There’s a long history of convention groups making site selection—and cancellation—decisions in reaction to a destination’s direction on political or social issues.
You can look back as far back as the early 1990s, when conventions and events—including the Super Bowl—left Arizona in droves when the state refused to recognize Martin Luther King Day as a holiday. A much more recent example: In mid-2022, the American College of Obstetricians and Gynecologists canceled a plan to hold its 2023 annual clinical and scientific meeting in New Orleans because of a new Louisiana law that could bring punishment to those who provide, or even discuss, abortion care. According to an article on Medscape.com, ACOG also said that “it hopes other medical organizations follow suit by refraining from holding events in states with restrictive abortion laws.”

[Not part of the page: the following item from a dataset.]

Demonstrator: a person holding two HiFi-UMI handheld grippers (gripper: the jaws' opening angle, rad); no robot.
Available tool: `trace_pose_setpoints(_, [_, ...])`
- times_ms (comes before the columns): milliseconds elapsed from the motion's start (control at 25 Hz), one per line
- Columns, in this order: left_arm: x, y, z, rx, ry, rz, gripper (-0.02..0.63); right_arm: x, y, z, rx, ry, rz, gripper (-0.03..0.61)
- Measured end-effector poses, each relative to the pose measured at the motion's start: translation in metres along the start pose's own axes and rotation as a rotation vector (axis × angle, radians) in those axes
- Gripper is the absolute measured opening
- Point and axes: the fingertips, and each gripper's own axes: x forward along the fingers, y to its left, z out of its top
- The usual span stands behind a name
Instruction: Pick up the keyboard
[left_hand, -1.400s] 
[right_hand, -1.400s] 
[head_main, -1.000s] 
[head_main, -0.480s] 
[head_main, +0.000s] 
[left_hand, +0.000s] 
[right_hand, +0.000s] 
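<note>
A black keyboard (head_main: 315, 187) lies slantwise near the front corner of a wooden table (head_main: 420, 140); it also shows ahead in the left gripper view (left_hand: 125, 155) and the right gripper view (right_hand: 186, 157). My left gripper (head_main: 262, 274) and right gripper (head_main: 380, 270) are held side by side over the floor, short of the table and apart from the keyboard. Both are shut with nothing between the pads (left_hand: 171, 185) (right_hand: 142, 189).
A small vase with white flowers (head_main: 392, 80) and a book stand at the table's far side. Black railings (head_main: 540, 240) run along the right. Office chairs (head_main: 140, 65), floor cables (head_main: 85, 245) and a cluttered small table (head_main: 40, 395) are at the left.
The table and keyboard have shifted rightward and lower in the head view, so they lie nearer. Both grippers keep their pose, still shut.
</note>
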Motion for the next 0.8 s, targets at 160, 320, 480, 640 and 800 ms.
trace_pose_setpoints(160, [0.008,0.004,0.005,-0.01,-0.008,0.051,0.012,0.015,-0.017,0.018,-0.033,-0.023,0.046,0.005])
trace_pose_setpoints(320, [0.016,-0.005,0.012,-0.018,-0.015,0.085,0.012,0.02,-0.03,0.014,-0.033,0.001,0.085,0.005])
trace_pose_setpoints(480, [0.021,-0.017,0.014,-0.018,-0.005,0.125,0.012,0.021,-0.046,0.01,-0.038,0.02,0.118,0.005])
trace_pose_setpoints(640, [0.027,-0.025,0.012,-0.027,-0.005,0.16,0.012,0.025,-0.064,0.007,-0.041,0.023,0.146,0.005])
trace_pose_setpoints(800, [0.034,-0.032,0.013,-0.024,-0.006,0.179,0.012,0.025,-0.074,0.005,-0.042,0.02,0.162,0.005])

Groups concerned that they may need to cancel an event in reaction to a social or political issue can try to limit their risk by using a contract clause. But there are right ways and wrong ways to go about it, says Joshua Grimes, Esq. of Grimes Law Offices, LLC.
To start, says Grimes, “there is generally no right to terminate a contract because a state or local government passes an objectionable law, so if your contract is silent on the issue and you want to cancel, you're probably going to pay cancellation damages.” The key, he says, is to develop a clause that gives the meeting group the right to cancel under specific and objective circumstances, and not ask for conditions so broad that the contract becomes overly risky for your venue partner.
“I suggest that groups develop a contract clause that has a few steps in it,” Grimes says. One approach is to identify specific impact areas of concern. He cites, for example, state or local governments passing laws that restrict voting rights, impact reproductive issues, or discriminate against a certain group of people. Those issues would be specified in the contract clause and allow the group to terminate the contract without paying damages.
Another approach to consider “because we don’t know what laws are coming down the pike,” says Grimes, is to have potential attendee cancellations trigger the clause. That is, in the contract, establish a certain threshold number of participants who communicate via email, letter, or phone that they are not planning to attend the upcoming meeting because of a new law passed by a state or local government. If group can show that the threshold, say 20 percent of anticipated attendees, had expressed an unwillingness to attend, that would trigger the provision. What the group would do next—and this needs to be written in the contract, notes Grimes—is bring the issue to the attention of the venue, who would then have an opportunity to issue a communication to attendees. After that, if the group can demonstrate that a certain threshold number of attendees still will not attend, then it could cancel or postpone without liability.
“Some of my clients have used this clause and gotten it incorporated into their contracts,” says Grimes. However, “some have been unsuccessful and needed to decide if they wanted to move forward in the destination anyway.”
The best approach to avoiding site-selection controversies might be the simplest. “History has shown us that most of the laws that event groups tend to find objectionable happen in a certain limited number of states,” Grimes says. “If groups determine that they don't want to accept a certain amount of risk, they just shouldn't meet in those places. That’s the easiest way to deal with it.”